Tramita na Assembleia Legislativa de Mato Grosso do Sul (ALEMS) o Projeto de Lei 14/2026, de autoria do deputado Paulo Corrêa (PSDB), em coautoria com o deputado Paulo Duarte (PSB), que dispõe sobre a manipulação, a exposição e a venda de produtos farmacêuticos magistrais exclusivos em farmácias com manipulação no âmbito do Estado de Mato Grosso do Sul e dá outras providências. A matéria segue para análise da Comissão de Constituição, Justiça e Redação (CCJR).

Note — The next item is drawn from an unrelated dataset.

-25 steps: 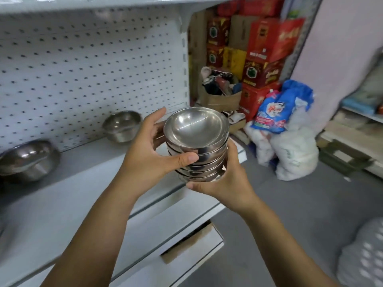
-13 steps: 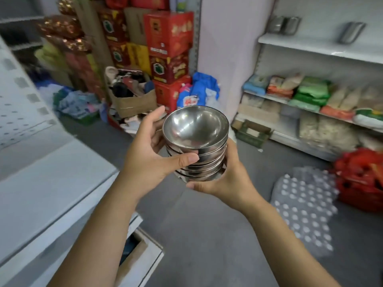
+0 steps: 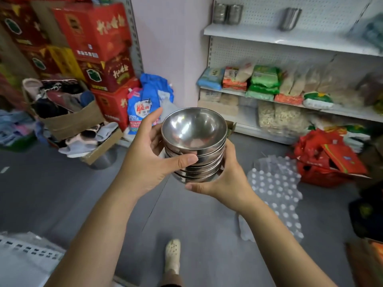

A matéria autoriza farmácias com manipulação a preparar, expor e comercializar produtos farmacêuticos magistrais isentos de prescrição médica em Mato Grosso do Sul, desde que cumpridas todas as exigências sanitárias e de controle de qualidade. O texto estabelece as classificações de produto farmacêutico magistral e preparações magistrais, entre outras, que incluem chás, produtos para embelezamento, produtos de higiene pessoal, fitoterápicos isentos de prescrição, chás, suplementes alimentares, florais e homeopatias.
A proposta aborda os critérios para manipulação, rotulagem, prazo de validade, exposição e comercialização dos produtos, e também reforça a responsabilidade do farmacêutico responsável técnico. A comercialização remota também é autorizada, desde que a farmácia possua estabelecimento físico no Estado e licença sanitária específica.
“A matéria atende uma demanda do setor de farmácias de manipulação, representado pelo Conselho Estadual de Farmácia de Mato Grosso do Sul, para permitir que tais estabelecimentos possam manipular e comercializar determinados produtos farmacêuticos magistrais isentos de prescrição médica, observados os prazos de validade e as normas sanitárias vigentes. O direito à saúde constitui garantia fundamental assegurada pela Constituição Federal de 1988. Cabe ao Poder Público adotar instrumentos que ampliem o acesso da população a bens e serviços de saúde, por meio de uma regulação sanitária equilibrada, que harmonize a proteção à saúde com as necessidades sociais”, traz a justificativa da matéria.